> Problem description:
Your response should consist solely of the records, written out exactly.

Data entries
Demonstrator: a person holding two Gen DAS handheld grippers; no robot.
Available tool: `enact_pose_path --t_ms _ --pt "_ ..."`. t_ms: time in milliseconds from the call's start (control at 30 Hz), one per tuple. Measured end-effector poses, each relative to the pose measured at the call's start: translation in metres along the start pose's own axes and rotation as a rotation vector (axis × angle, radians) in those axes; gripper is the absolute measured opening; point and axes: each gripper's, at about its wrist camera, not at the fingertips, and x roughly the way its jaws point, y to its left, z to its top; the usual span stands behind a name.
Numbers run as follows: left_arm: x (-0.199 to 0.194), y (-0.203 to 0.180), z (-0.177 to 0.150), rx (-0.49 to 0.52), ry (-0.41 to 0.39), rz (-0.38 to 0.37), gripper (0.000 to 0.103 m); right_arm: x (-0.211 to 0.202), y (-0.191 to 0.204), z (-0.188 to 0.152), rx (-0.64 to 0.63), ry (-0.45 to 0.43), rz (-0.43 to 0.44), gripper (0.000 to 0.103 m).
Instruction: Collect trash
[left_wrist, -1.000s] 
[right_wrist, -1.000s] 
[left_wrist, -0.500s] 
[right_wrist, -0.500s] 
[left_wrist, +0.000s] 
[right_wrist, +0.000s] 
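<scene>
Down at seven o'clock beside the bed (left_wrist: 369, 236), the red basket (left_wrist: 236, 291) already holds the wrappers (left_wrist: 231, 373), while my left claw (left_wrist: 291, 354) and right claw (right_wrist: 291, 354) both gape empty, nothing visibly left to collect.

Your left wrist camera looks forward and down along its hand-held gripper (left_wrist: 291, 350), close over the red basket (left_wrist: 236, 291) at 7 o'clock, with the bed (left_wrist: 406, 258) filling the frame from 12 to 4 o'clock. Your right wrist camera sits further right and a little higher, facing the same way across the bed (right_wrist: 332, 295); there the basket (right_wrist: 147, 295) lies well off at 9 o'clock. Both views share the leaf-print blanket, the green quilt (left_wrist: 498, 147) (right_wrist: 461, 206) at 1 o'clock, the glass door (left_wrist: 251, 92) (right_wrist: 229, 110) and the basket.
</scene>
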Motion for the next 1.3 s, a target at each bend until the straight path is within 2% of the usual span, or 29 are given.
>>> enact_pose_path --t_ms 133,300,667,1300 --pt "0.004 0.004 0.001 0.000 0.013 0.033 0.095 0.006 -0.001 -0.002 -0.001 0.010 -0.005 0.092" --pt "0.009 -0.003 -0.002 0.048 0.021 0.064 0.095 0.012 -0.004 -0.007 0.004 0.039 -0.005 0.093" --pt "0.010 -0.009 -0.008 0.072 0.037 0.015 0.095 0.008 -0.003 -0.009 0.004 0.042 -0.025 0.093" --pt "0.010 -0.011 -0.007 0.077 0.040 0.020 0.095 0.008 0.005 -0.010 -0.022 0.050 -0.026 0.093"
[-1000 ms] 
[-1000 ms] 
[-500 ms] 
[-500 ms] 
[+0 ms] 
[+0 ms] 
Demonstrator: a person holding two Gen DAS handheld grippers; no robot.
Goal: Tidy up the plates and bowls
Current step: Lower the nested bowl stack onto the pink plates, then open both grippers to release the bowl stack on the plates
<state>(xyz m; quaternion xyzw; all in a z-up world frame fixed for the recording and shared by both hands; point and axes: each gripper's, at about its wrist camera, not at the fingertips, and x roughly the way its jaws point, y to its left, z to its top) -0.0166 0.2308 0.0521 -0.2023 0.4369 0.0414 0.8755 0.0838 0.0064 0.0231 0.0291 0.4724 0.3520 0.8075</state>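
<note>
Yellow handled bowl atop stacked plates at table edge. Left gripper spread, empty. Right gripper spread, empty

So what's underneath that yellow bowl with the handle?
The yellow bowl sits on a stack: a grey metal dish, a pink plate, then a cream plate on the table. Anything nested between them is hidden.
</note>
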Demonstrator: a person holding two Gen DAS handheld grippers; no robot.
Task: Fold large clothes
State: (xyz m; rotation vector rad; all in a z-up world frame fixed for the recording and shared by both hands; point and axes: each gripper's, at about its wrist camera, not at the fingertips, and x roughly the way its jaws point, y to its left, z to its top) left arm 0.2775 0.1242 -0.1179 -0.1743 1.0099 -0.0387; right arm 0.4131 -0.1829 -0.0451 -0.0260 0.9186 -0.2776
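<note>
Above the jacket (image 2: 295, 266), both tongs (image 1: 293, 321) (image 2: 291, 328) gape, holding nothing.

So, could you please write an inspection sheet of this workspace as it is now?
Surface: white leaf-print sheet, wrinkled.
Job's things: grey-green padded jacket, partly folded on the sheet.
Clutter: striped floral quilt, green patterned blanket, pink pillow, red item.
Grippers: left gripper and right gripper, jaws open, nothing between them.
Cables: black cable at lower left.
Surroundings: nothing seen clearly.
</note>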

> Written solution:
Demonstrator: a person holding two Gen DAS handheld grippers; no robot.
Available tool: `enact_pose_path --t_ms _ --pt "_ ..."`. t_ms: time in milliseconds from the call's start (control at 30 Hz), one per tuple. Measured end-effector poses, each relative to the pose measured at the call's start: translation in metres along the start pose's own axes and rotation as a rotation vector (axis × angle, radians) in those axes; gripper is the absolute measured opening; point and axes: each gripper's, at about its wrist camera, not at the fingertips, and x roughly the way its jaws point, y to its left, z to its top; the usual span stands behind a name.
Numbers run as follows: left_arm: x (-0.199 to 0.194), y (-0.203 to 0.180), z (-0.177 to 0.150), rx (-0.49 to 0.52), ry (-0.41 to 0.39), rz (-0.38 to 0.37), gripper (0.000 to 0.103 m); right_arm: x (-0.211 to 0.202), y (-0.191 to 0.204), z (-0.188 to 0.152), rx (-0.64 to 0.63), ry (-0.45 to 0.43), rz (-0.43 to 0.44), gripper (0.000 to 0.103 m).
Instruction: Collect trash
[left_wrist, -1.000s] 
[right_wrist, -1.000s] 
[left_wrist, -0.500s] 
[right_wrist, -0.500s] 
[left_wrist, +0.000s] 
[right_wrist, +0.000s] 
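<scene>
Down at seven o'clock beside the bed (left_wrist: 369, 236), the red basket (left_wrist: 236, 291) already holds the wrappers (left_wrist: 231, 373), while my left claw (left_wrist: 291, 354) and right claw (right_wrist: 291, 354) both gape empty, nothing visibly left to collect.

Your left wrist camera looks forward and down along its hand-held gripper (left_wrist: 291, 350), close over the red basket (left_wrist: 236, 291) at 7 o'clock, with the bed (left_wrist: 406, 258) filling the frame from 12 to 4 o'clock. Your right wrist camera sits further right and a little higher, facing the same way across the bed (right_wrist: 332, 295); there the basket (right_wrist: 147, 295) lies well off at 9 o'clock. Both views share the leaf-print blanket, the green quilt (left_wrist: 498, 147) (right_wrist: 461, 206) at 1 o'clock, the glass door (left_wrist: 251, 92) (right_wrist: 229, 110) and the basket.
</scene>
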Motion for the next 1.3 s, a target at each bend until the straight path is within 2% of the usual span, or 29 are given.
>>> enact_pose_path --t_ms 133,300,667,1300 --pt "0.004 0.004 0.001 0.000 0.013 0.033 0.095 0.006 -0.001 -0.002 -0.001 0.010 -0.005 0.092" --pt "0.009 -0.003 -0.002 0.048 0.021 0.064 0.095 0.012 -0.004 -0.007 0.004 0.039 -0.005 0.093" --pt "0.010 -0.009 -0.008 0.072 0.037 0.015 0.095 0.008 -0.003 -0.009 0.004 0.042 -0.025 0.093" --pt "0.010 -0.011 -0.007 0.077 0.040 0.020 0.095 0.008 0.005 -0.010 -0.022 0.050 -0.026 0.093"
[-1000 ms] 
[-1000 ms] 
[-500 ms] 
[-500 ms] 
[+0 ms] 
[+0 ms] 
Demonstrator: a person holding two Gen DAS handheld grippers; no robot.
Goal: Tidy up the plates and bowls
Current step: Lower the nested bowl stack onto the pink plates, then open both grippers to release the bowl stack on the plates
<state>(xyz m; quaternion xyzw; all in a z-up world frame fixed for the recording and shared by both hands; point and axes: each gripper's, at about its wrist camera, not at the fingertips, and x roughly the way its jaws point, y to its left, z to its top) -0.0166 0.2308 0.0521 -0.2023 0.4369 0.0414 0.8755 0.0838 0.0064 0.0231 0.0291 0.4724 0.3520 0.8075</state>
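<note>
Yellow handled bowl atop stacked plates at table edge. Left gripper spread, empty. Right gripper spread, empty

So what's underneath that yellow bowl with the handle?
The yellow bowl sits on a stack: a grey metal dish, a pink plate, then a cream plate on the table. Anything nested between them is hidden.
</note>
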Demonstrator: a person holding two Gen DAS handheld grippers; no robot.
Task: Fold large clothes
State: (xyz m; rotation vector rad; all in a z-up world frame fixed for the recording and shared by both hands; point and axes: each gripper's, at about its wrist camera, not at the fingertips, and x roughly the way its jaws point, y to its left, z to its top) left arm 0.2775 0.1242 -0.1179 -0.1743 1.0099 -0.0387; right arm 0.4131 -0.1829 -0.0451 -0.0260 0.9186 -0.2776
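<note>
Above the jacket (image 2: 295, 266), both tongs (image 1: 293, 321) (image 2: 291, 328) gape, holding nothing.

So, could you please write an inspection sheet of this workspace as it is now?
Surface: white leaf-print sheet, wrinkled.
Job's things: grey-green padded jacket, partly folded on the sheet.
Clutter: striped floral quilt, green patterned blanket, pink pillow, red item.
Grippers: left gripper and right gripper, jaws open, nothing between them.
Cables: black cable at lower left.
Surroundings: nothing seen clearly.
</note>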

There is nothing further to this answer.